The spacecraft recorded a layer of charged particles high in the Martian atmosphere registered the largest spike in density ever documented for that region, ballooning to nearly three times its normal size within minutes of a powerful solar flare striking the planet. Nobody planned it that way. A routine measurement just happened to be running at the right moment, roughly 10 minutes after the flare arrived.
That coincidence handed scientists their sharpest look yet at what a solar superstorm actually does to another planet’s atmosphere. Published in Nature Communications, the findings also suggest that current models may underestimate how strongly solar flares can boost Mars’ lower ionosphere.
How Two Spacecraft Caught a Mars Solar Storm by Accident
Since 2020, researchers have been running experiments using two Mars orbiters, Mars Express and the ExoMars Trace Gas Orbiter. Rather than bouncing radio signals off Earth-based antennas, the technique has the two spacecraft beam signals directly to each other as they orbit on opposite sides of the planet. As the signal cuts through Mars’ atmosphere, tiny changes in its frequency reveal how densely packed the electrons are at different altitudes. Scientists call this mutual radio occultation, and by May 2024 the campaign had completed 124 measurements.
On the morning of May 15, one of those routine passes was already underway when an X3-class solar flare, among the more powerful categories of solar eruption, arrived at Mars and began rearranging the upper atmosphere. Both spacecraft were already listening.
“This resulted in the largest lower ionospheric layer ever recorded, where it was 278% its typical size,” the authors write.
Mars’ Upper Atmosphere Shattered Records During the Solar Storm
Mars has an ionosphere, a zone where solar radiation knocks electrons loose from gas molecules and creates a band of electrically charged particles. Earth has one too, and it’s what makes long-distance radio communication possible. Mars’ version has two main sub-layers at different altitudes, and both reacted to the storm, though in very different ways.
Called M1, the lower of the two sits roughly 90 to 110 kilometers above the surface. Above it, starting around 130 kilometers up, is the M2 layer. During the May 2024 storm, M1’s density surged by 278%. M2 also grew, but by a comparatively minor 45%. Both layers rose about 6.5 kilometers higher than usual, a sign that the storm had heated the lower atmosphere considerably, most likely due to particle precipitation during the days of CME disturbance leading up to the flare.
Three solar events compounded on each other to produce what the instruments captured. A coronal mass ejection, a massive eruption of solar plasma, struck Mars about 26 hours before the measurement. A wave of high-energy solar particles followed around 16 hours later. Then the X3 flare itself hit almost simultaneously with the observation window.

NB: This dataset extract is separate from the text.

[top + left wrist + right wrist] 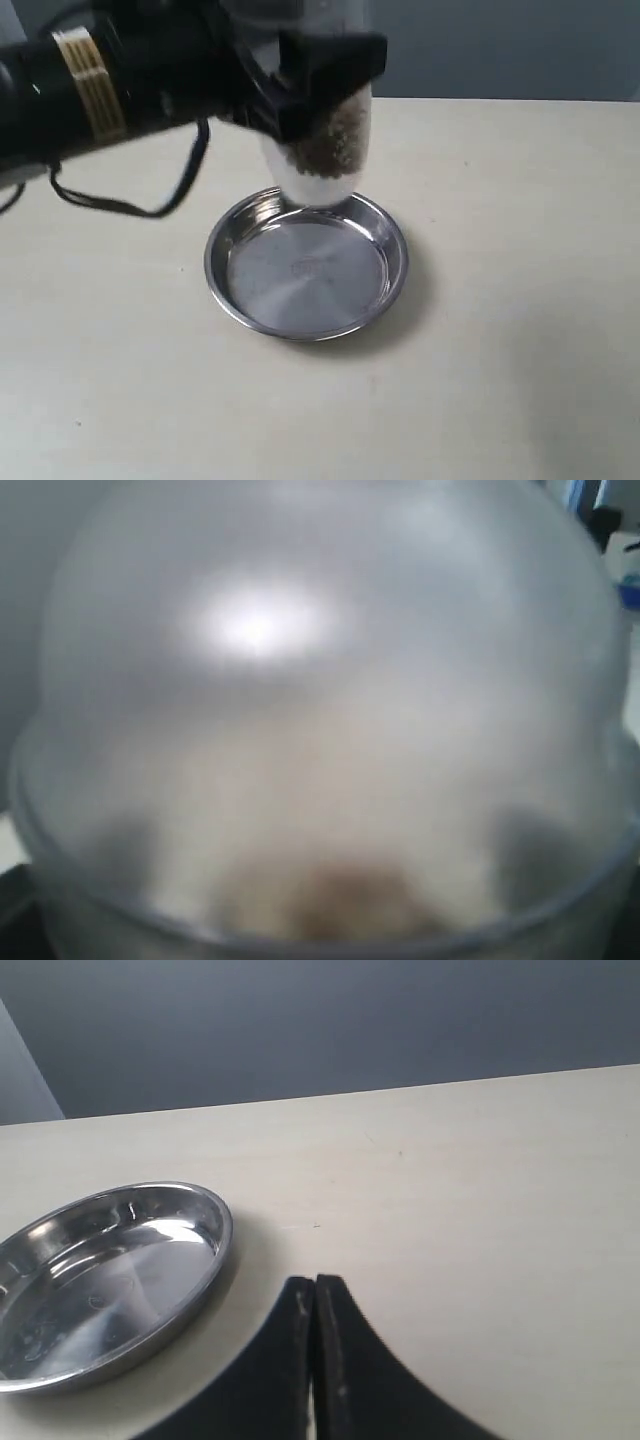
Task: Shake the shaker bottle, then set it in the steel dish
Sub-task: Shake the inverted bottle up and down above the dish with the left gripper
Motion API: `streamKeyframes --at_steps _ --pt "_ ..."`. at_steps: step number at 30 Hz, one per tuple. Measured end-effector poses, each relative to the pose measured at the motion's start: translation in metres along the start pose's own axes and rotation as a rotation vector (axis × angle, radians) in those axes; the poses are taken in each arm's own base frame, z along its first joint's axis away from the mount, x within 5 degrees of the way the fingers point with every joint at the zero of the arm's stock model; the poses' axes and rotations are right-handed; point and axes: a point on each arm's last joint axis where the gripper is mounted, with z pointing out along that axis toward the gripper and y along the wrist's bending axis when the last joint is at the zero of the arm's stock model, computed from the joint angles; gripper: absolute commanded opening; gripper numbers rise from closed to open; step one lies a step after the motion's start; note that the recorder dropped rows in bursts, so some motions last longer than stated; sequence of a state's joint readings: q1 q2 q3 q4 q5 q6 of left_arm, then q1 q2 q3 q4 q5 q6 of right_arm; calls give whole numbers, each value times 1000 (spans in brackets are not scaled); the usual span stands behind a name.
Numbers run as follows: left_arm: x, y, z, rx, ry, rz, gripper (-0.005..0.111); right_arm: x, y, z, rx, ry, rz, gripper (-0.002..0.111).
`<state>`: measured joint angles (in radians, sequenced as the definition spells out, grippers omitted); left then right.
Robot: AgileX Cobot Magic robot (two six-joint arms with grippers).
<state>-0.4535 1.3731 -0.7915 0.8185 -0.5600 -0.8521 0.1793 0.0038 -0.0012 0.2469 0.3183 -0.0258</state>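
Note:
My left gripper [315, 85] is shut on the shaker bottle [325, 150], holding it in the air above the far rim of the steel dish [232, 290]. The bottle hangs upside down, frosted dome pointing down, with brownish grains piled inside. In the left wrist view the frosted dome of the shaker bottle [320, 710] fills the frame and hides the fingers. The steel dish [60, 1360] lies empty on the table, seen also in the right wrist view. My right gripper [315, 1295] is shut with nothing in it, low over the table beside the dish; it is out of the exterior view.
The beige table [520, 300] stretches all round the dish. A black cable [130, 205] loops down from the left arm [100, 80] over the table at the left. A grey-blue wall [320, 1020] stands behind the table's far edge.

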Motion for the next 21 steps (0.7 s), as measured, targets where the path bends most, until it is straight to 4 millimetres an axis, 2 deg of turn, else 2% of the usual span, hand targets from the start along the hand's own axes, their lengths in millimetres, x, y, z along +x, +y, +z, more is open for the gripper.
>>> streamKeyframes --at_steps 2,3,5,6,7,10,12,15,16,17,21 --pt "24 5 5 -15 96 -17 0 0 0 0 0 0 0 -1" --pt "27 5 6 -12 112 -2 0 0 0 0 0 0 0 -1" --pt "-4 -2 1 9 17 59 0 0 0 0 0 0 0 -1" --pt "-13 -4 -1 12 -16 63 0 0 0 0 0 0 0 -1" --pt "-14 -5 -3 10 -28 44 0 0 0 0 0 0 0 -1" --pt "19 1 0 -8 58 -35 0 0 0 0 0 0 0 -1" --pt "25 2 2 -4 88 -2 0 0 0 0 0 0 0 -1" --pt "-17 -7 -7 -21 -21 112 0 0 0 0 0 0 0 -1" --pt "-27 -8 -11 -46 -46 115 0 0 0 0 0 0 0 -1" --pt "-28 -7 -13 -69 -47 96 0 0 0 0 0 0 0 -1" --pt "10 4 -8 -113 81 33 0 0 0 0 0 0 0 -1"
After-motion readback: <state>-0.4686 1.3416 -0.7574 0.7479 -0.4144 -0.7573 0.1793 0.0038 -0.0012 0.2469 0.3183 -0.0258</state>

Scientists’ Mars Solar Storm Models May Be Missing a Key Factor
Researchers have long used models to estimate how a solar flare’s intensity should translate into atmospheric changes on Mars. One established framework predicted that a density surge as large as 278% should require a more than sevenfold increase in solar X-ray flux to produce it.
When the team cross-checked actual flux data from NASA’s MAVEN spacecraft and a NOAA satellite, the number came in far lower. X-ray flux at Mars only tripled during the flare, well short of what the older model would have demanded.

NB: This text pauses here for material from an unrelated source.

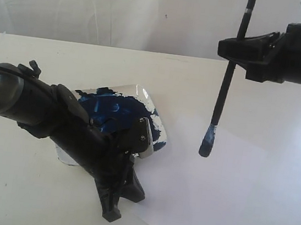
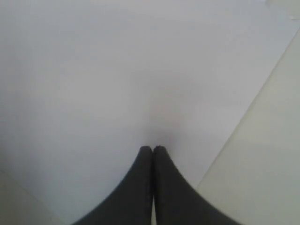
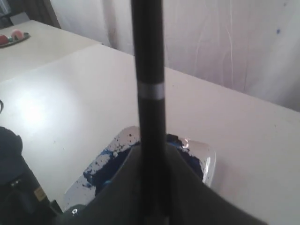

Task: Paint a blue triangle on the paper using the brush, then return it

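1. The right gripper (image 1: 237, 49) is clamped on the brush (image 1: 224, 94), fingers pinched tight on the handle well above the bristles. In the right wrist view the handle runs straight up between the fingers (image 3: 185, 187), with the white band (image 3: 151, 90) just above them.
2. The brush hangs nearly upright, leaning a bit, blue-stained tip (image 1: 206, 145) pointing down over the paper (image 1: 238, 202). Can't really tell if the tip touches the sheet or floats just above it.
3. The paper lies flat on the table (image 1: 13, 183), to the right of the dish (image 1: 142, 93) in the exterior view. The part I can see is plain white.
4. The dish is smeared with dark blue paint (image 1: 112, 110), and the left arm (image 1: 56, 111) lies right across it.
5. The left gripper (image 2: 153, 149) has its fingers pressed together with nothing between them. It points down at the paper near the sheet's edge, with bare table just beside it in the left wrist view. Can't say if the tips actually touch the sheet.
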Controlling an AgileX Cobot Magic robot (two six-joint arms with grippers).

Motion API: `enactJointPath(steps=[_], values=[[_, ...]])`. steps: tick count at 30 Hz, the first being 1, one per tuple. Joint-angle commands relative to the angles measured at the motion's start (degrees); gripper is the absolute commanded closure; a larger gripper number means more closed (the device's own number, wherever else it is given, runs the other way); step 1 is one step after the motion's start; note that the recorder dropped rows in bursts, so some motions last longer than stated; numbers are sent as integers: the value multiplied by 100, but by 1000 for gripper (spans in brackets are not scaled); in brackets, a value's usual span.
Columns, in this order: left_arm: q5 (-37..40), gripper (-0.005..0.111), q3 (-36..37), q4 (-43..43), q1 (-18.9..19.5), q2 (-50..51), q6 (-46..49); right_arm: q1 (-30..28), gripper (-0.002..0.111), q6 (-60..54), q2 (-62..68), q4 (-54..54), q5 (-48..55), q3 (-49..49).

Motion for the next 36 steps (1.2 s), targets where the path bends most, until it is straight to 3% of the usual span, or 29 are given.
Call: enactJointPath(steps=[1,6,12,19,24,30,33,36], values=[[131,107,-7,-9,-40,-54,-52,17,108,1623,-300,-1170,-668,-356],[119,107,-7,-9,-40,-54,-52,185,108,2874,-643,-2231,-1872,-656],[119,107,-7,-9,-40,-54,-52,912,108,4139,-814,-3544,-3254,-667],[119,107,-7,-9,-40,-54,-52,1671,108,5001,-834,-4508,-4161,-607],[119,107,-7,-9,-40,-54,-52,1831,108,6446,-834,-5778,-4663,-447],[21,107,-7,-9,-40,-54,-52,1935,108,8666,-903,-7675,-5345,-92],[10,107,-7,-9,-40,-54,-52,1948,108,10670,-962,-9482,-5962,189],[19,107,-7,-9,-40,-54,-52,1835,108,13386,-996,-12208,-6674,418]])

So how did M1 swell so dramatically on roughly three times the usual energy? Researchers believe secondary ionizations are the missing piece. When a high-energy photon slams into an atmospheric molecule, it doesn’t just ionize that one molecule; it can kick off a chain reaction of additional collisions. As the flare pushed the solar spectrum toward higher-energy X-rays, a process called spectrum hardening, each photon appears to have triggered a far bigger cascade than models had accounted for. Authors estimate the number of ion-electron pairs produced per photon climbed by at least 2.58 times.

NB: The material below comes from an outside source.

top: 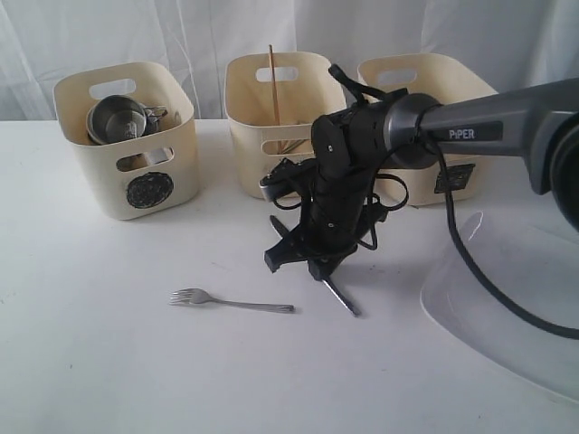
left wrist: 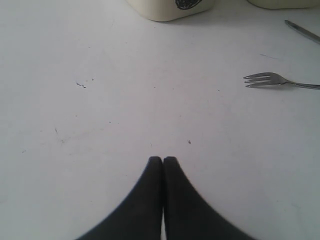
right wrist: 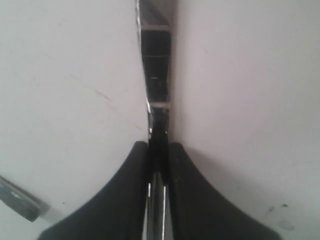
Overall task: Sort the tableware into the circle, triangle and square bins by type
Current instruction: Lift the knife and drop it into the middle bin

“We propose that the contribution of secondary ionisations to the ionosphere have been underestimated,” the team writes.
For researchers who model space weather across the solar system, that gap between prediction and observation is worth taking seriously.
Why This Mars Solar Storm Data Matters for Future Astronauts
Mars is no longer just a scientific target. NASA, ESA, and private aerospace companies are actively building toward crewed missions, and any astronauts on the surface will need to contend with exactly this kind of space weather. Storms capable of tripling ionospheric density could potentially interfere with radio signals or radar systems used on the surface, and the broader space-weather risks they represent are ones mission planners are only beginning to quantify.
At 278%, one of the most extreme data points mission planners now have on record comes from a storm that also lit the skies over southern Europe with auroras. Beyond crew safety, the data give engineers a more grounded basis for designing communication systems for landers, rovers, and surface habitats.
The mutual radio occultation campaign was built to run at a near-weekly cadence for exactly this reason: to keep the odds high that a rare solar event would fall within an active measurement window. In May 2024, that bet paid off.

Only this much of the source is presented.